REQUIRED ACTION
Each entry below is to be transcribed exactly; pictures are not copied.

[Opening PROVIDED INFORMATION section]

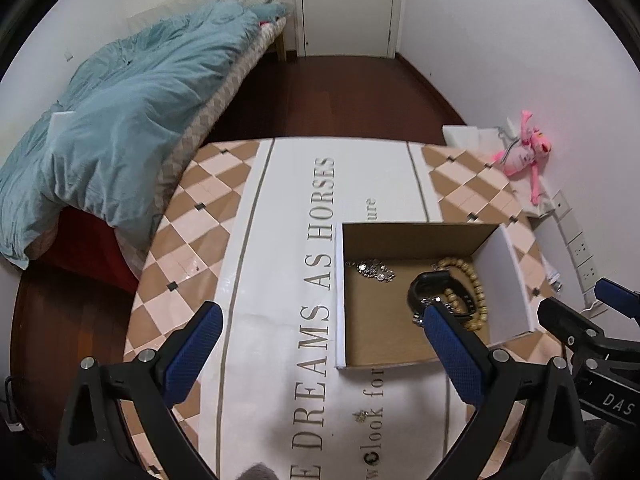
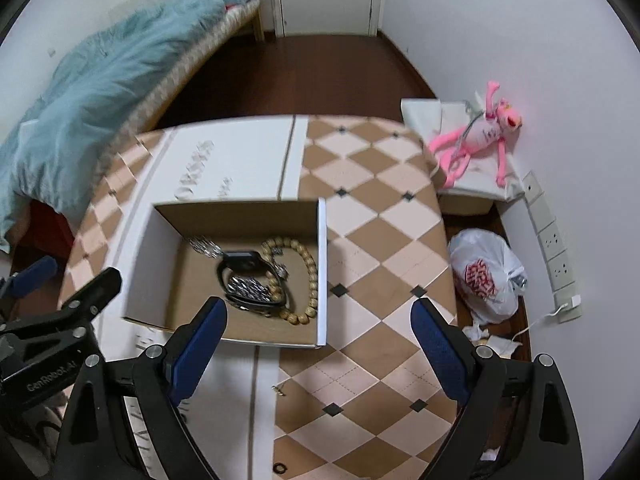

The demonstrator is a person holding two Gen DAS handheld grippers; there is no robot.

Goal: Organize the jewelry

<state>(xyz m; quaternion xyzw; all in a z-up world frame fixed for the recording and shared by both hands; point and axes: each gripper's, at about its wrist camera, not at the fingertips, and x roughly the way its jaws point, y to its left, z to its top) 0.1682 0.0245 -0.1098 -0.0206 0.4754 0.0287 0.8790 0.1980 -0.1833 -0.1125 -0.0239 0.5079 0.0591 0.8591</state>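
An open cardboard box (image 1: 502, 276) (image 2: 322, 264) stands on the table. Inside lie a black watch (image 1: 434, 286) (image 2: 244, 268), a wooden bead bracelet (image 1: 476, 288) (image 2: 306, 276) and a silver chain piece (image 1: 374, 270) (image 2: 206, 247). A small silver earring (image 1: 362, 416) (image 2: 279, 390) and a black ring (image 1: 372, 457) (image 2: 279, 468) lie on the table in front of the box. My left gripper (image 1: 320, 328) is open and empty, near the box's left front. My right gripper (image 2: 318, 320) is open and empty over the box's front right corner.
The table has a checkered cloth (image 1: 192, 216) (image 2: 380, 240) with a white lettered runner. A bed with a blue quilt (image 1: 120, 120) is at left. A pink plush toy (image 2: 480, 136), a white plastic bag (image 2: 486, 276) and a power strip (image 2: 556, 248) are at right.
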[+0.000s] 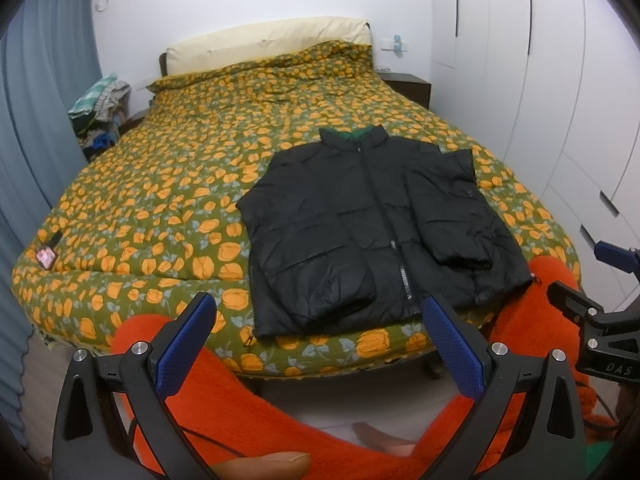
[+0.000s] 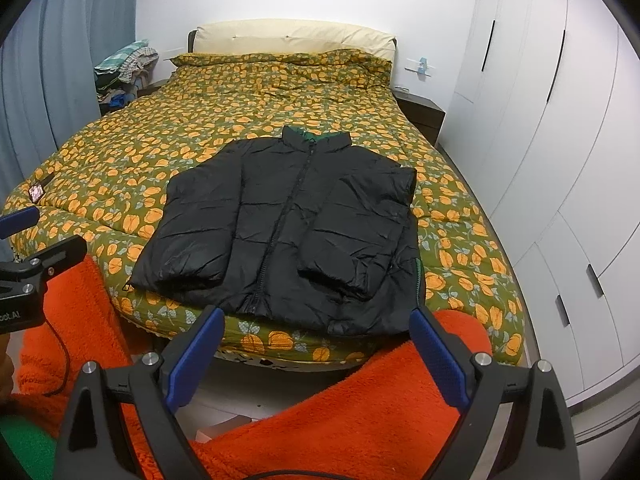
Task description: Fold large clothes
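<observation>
Jacket (image 1: 376,224): black puffer, lying face up near the foot edge of the bed (image 1: 160,184), zipper closed and running down the middle, collar pointing toward the headboard with a strip of green lining showing inside it.
Sleeves: both are lying folded inward over the front panels, cuffs pointing toward the hem; in the right wrist view the cuff of the right-hand sleeve (image 2: 352,240) is resting close to the hem.
Hem: sitting just at the foot edge of the mattress, with a little of it hanging over.
Left gripper (image 1: 320,344): hovering off the foot of the bed, its blue-padded fingers (image 1: 188,352) standing wide apart and gripping nothing, clear of the fabric.
Right gripper (image 2: 318,356): likewise hanging short of the bed, jaws spread and holding nothing, apart from the jacket.
Person: wearing fuzzy orange sleeves (image 2: 360,408) that are filling the lower part of both views; a fingertip (image 1: 264,464) is showing at the bottom of the left wrist view.
Bedding: green quilt with an orange flower print, covering the whole bed; a cream pillow (image 1: 268,40) is leaning at the head.
Surroundings: white wardrobe (image 2: 560,160) standing along the right side, blue curtain (image 1: 44,100) hanging on the left, a pile of clothes (image 1: 100,104) sitting beside the head of the bed.
</observation>
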`<state>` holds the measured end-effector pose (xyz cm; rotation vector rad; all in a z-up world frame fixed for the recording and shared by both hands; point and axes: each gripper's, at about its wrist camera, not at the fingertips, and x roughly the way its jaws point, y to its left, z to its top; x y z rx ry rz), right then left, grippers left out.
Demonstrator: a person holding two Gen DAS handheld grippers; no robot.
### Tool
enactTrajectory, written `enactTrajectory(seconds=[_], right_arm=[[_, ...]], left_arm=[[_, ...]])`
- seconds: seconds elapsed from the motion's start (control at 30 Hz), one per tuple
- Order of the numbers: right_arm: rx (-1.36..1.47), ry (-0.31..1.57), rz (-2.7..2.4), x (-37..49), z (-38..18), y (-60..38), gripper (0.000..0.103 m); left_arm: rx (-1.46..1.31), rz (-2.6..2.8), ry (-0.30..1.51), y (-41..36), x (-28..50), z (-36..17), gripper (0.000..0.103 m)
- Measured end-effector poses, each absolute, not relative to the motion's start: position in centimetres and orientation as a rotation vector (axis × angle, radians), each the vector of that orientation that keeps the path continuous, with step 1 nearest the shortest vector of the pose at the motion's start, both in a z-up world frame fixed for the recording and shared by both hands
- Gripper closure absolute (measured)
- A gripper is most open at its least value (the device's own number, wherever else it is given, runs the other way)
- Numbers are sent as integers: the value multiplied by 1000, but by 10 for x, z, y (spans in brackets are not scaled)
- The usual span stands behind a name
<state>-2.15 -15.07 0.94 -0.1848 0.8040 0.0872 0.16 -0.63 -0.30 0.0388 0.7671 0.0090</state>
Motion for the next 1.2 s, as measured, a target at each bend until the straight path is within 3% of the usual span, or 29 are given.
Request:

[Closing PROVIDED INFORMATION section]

TASK ANSWER
The demonstrator is a person holding two Gen DAS handheld grippers; there is no robot.

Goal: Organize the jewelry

<state>(xyz m; quaternion xyzw; all in a z-up world frame fixed for the recording and shared by both hands; point and axes: each gripper's, at about its wrist camera, not at the fingertips, and x roughly the way its jaws point, y to its left, z to its top) 0.1682 0.0245 -0.1098 -0.0206 0.4754 0.0287 0.8790 0.1980 -0.1833 -0.1125 -0.0239 0.5079 0.0591 0.8591</state>
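An open cardboard box (image 1: 502, 276) (image 2: 322, 264) stands on the table. Inside lie a black watch (image 1: 434, 286) (image 2: 244, 268), a wooden bead bracelet (image 1: 476, 288) (image 2: 306, 276) and a silver chain piece (image 1: 374, 270) (image 2: 206, 247). A small silver earring (image 1: 362, 416) (image 2: 279, 390) and a black ring (image 1: 372, 457) (image 2: 279, 468) lie on the table in front of the box. My left gripper (image 1: 320, 328) is open and empty, near the box's left front. My right gripper (image 2: 318, 320) is open and empty over the box's front right corner.
The table has a checkered cloth (image 1: 192, 216) (image 2: 380, 240) with a white lettered runner. A bed with a blue quilt (image 1: 120, 120) is at left. A pink plush toy (image 2: 480, 136), a white plastic bag (image 2: 486, 276) and a power strip (image 2: 556, 248) are at right.
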[+0.000s] 
[+0.000s] 
Task description: Fold large clothes
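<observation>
Jacket (image 1: 376,224): black puffer, lying face up near the foot edge of the bed (image 1: 160,184), zipper closed and running down the middle, collar pointing toward the headboard with a strip of green lining showing inside it.
Sleeves: both are lying folded inward over the front panels, cuffs pointing toward the hem; in the right wrist view the cuff of the right-hand sleeve (image 2: 352,240) is resting close to the hem.
Hem: sitting just at the foot edge of the mattress, with a little of it hanging over.
Left gripper (image 1: 320,344): hovering off the foot of the bed, its blue-padded fingers (image 1: 188,352) standing wide apart and gripping nothing, clear of the fabric.
Right gripper (image 2: 318,356): likewise hanging short of the bed, jaws spread and holding nothing, apart from the jacket.
Person: wearing fuzzy orange sleeves (image 2: 360,408) that are filling the lower part of both views; a fingertip (image 1: 264,464) is showing at the bottom of the left wrist view.
Bedding: green quilt with an orange flower print, covering the whole bed; a cream pillow (image 1: 268,40) is leaning at the head.
Surroundings: white wardrobe (image 2: 560,160) standing along the right side, blue curtain (image 1: 44,100) hanging on the left, a pile of clothes (image 1: 100,104) sitting beside the head of the bed.
</observation>
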`<state>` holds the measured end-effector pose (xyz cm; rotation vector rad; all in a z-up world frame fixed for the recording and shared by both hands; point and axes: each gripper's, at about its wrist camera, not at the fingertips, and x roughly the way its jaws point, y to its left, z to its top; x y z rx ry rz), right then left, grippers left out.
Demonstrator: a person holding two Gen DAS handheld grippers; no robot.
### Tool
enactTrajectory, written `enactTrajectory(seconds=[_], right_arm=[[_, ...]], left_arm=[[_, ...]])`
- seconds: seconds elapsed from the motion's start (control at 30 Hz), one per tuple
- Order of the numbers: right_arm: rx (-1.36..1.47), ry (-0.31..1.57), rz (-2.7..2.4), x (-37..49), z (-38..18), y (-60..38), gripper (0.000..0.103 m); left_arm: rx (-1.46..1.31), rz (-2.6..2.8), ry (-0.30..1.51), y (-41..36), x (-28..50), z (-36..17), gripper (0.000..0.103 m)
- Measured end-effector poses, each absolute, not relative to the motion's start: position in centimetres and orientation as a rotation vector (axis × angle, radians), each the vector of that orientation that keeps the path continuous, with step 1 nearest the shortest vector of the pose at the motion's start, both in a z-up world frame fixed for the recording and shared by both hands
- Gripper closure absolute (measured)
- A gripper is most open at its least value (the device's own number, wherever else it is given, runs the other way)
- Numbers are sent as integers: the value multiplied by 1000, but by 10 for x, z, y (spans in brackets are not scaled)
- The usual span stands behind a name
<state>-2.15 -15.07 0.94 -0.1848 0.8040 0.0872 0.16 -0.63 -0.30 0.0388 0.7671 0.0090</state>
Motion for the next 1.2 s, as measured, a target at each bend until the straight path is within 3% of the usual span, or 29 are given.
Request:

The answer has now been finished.